[Instructions to follow]
Some lines in the entries contain the word "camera". Copy all of them.

[Data shown]
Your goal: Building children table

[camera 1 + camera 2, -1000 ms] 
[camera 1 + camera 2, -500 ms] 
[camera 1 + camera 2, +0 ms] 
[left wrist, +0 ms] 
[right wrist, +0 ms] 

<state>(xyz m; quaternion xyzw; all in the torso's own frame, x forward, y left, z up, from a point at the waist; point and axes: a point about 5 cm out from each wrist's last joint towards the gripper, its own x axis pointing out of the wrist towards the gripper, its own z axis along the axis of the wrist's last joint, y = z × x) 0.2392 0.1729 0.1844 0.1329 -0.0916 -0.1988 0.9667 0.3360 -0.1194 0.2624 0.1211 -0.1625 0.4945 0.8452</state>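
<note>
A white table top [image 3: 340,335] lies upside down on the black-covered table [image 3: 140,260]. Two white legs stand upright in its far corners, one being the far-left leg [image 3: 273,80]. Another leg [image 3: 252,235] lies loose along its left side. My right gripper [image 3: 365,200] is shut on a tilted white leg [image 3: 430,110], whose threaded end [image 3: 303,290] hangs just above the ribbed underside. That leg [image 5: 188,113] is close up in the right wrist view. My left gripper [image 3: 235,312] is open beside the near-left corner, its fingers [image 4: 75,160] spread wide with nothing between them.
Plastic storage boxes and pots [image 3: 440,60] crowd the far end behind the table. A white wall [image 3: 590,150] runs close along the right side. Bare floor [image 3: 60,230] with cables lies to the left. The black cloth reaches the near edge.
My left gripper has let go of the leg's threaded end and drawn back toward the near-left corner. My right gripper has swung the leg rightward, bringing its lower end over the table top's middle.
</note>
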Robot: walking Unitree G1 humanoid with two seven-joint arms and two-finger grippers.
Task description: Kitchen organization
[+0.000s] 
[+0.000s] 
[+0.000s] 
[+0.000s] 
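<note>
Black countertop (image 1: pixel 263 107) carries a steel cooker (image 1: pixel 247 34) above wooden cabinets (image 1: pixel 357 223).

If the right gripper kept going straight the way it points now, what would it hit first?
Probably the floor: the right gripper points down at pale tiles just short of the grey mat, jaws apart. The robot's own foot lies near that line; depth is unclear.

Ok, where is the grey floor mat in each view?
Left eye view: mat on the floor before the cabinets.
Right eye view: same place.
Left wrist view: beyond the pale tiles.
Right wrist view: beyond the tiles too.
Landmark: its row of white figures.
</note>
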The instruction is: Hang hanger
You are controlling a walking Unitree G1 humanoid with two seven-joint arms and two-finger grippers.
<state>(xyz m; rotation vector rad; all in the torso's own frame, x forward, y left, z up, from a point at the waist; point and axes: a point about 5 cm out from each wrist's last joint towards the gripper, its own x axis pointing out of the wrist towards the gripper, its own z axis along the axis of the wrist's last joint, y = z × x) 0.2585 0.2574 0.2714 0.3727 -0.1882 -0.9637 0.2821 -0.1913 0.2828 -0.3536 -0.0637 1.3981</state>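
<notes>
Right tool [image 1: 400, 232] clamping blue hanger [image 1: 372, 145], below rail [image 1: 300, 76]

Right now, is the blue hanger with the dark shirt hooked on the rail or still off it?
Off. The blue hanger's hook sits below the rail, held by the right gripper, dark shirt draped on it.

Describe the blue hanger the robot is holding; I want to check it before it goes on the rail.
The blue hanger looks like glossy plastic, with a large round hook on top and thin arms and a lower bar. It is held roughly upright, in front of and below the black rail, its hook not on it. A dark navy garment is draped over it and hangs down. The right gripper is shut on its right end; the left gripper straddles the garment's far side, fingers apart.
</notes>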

[Response for this exercise]
[camera 1 + camera 2, -1000 ms] 
[camera 1 + camera 2, -500 ms] 
[camera 1 + camera 2, +0 ms] 

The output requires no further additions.